Luxembourg Centre for Systems Biomedicine, University of Luxembourg, 7, Avenue des Hauts-Fourneaux, Esch-Belval, Luxembourg.
Interdisciplinary Centre for Security, Reliability and Trust, University of Luxembourg, 6, Avenue de la Fonte, Esch-Belval, Luxembourg.
BMC Bioinformatics. 2018 Aug 29;19(1):308. doi: 10.1186/s12859-018-2314-z.
Biomedical knowledge grows in complexity, and becomes encoded in network-based repositories, which include focused, expert-drawn diagrams, networks of evidence-based associations and established ontologies. Combining these structured information sources is an important computational challenge, as large graphs are difficult to analyze visually.

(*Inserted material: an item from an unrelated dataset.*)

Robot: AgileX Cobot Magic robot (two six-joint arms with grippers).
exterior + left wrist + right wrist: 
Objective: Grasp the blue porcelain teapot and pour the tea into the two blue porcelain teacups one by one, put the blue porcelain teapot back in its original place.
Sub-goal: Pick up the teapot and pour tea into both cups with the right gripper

We investigate knowledge discovery in manually curated and annotated molecular interaction diagrams. To evaluate similarity of content we use: i) Euclidean distance in expert-drawn diagrams, ii) shortest path distance using the underlying network and iii) ontology-based distance. We employ clustering with these metrics used separately and in pairwise combinations. We propose a novel bi-level optimization approach together with an evolutionary algorithm for informative combination of distance metrics. We compare the enrichment of the obtained clusters between the solutions and with expert knowledge. We calculate the number of Gene and Disease Ontology terms discovered by different solutions as a measure of cluster quality. Our results show that combining distance metrics can improve clustering accuracy, based on the comparison with expert-provided clusters. Also, the performance of specific combinations of distance functions depends on the clustering depth (number of clusters). By employing bi-level optimization approach we evaluated relative importance of distance functions and we found that indeed the order by which they are combined affects clustering performance. Next, with the enrichment analysis of clustering results we found that both hierarchical and bi-level clustering schemes discovered more Gene and Disease Ontology terms than expert-provided clusters for the same knowledge repository. Moreover, bi-level clustering found more enriched terms than the best hierarchical clustering solution for three distinct distance metric combinations in three different instances of disease maps.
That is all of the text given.